‘Cut stick, eh?’ said I.

‘Wuss than that, sir,’ he answered. ‘If she’d ha’ taken herself off and stopped at that I dunno as I should have any occasion to grumble; but she prigged the furniture that I’d laid in agin getting married. Ay, prigged it. The boiling amounted to fourteen pound tew, a bloomin’ lot o’ money for a poor seafaring man to be robbed of for the sake of a master chimney-sweep.’ He cast a slow disgusted look round and expectorated with an air of loathing.

‘I hope you got the master chimney-sweep locked up,’ said I.

‘No fear!’ cried he, talking very fast; ‘smite me, your honour, if that there gell didn’t tarn to and swear that that furniture was hers, bought out of her own savings, and that she guv me the money to order it with. Thinking o’ my sweetheart!’ he grumbled, lifting the telescope in an abstracted manner to his eye, ‘if it worn’t for women dummed if this ’ere earth wouldn’t be worth a-living in.’

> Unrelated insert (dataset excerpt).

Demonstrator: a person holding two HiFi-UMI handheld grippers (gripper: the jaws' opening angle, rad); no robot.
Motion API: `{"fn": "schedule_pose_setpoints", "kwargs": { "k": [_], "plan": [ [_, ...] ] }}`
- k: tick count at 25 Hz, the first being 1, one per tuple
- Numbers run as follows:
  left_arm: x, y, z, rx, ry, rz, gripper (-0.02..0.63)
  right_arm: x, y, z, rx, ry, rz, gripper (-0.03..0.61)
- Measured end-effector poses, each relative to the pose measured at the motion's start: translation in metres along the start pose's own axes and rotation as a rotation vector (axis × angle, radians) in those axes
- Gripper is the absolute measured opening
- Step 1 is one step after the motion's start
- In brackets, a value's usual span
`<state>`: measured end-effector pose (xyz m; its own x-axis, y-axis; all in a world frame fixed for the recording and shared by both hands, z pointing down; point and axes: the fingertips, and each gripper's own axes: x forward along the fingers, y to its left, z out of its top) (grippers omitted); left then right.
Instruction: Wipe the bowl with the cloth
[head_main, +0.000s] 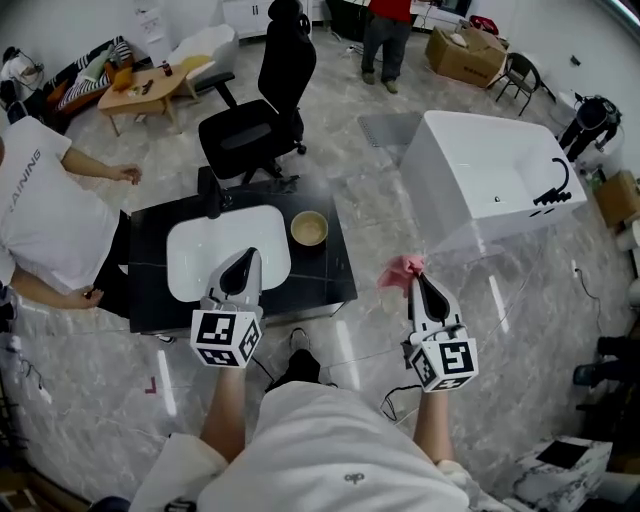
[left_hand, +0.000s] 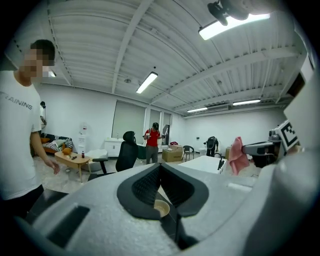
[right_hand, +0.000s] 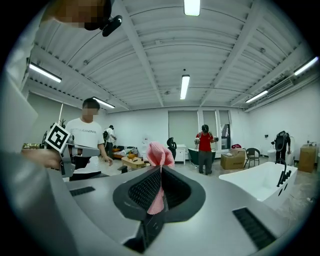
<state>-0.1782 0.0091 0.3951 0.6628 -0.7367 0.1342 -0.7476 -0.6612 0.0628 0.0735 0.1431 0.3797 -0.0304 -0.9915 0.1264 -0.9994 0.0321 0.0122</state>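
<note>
Nearest, my left tool (head_main: 244, 258) was shut on nothing, pointing toward the white basin (head_main: 195, 255); my right tool (head_main: 416, 278) gripped the pink cloth (head_main: 401, 270), held right of the dark surface (head_main: 340, 275). Only the right gripper view showed cloth running down between the jaws. Farther, the bowl (head_main: 309, 229) sat on the surface beside the basin, apart from both tools.

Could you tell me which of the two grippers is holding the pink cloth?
The right gripper: its jaws pinch the cloth, while the left gripper is shut on nothing.
</note>
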Motion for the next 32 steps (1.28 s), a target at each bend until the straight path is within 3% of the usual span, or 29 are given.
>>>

I smothered a laugh, and catching sight of the sail shining faintly in the blue air, leagues and leagues distant as it seemed, I pointed the glass and easily distinguished the royal, topgallant-sail and a snatch of the topsail of a ship heading directly for us.

‘I wonder if she’ll have any news?’ said I.

‘Beg your pardon, sir,’ exclaimed the man, ‘but could you tell me how long it’s reckoned in the cabin this here ramble’s a-going to last?’

‘What was the nature of the voyage you signed for?’

‘Why,’ he replied, ‘a yachting cruise to Table Bay and home.’

‘It’ll not exceed that, I believe,’ I exclaimed.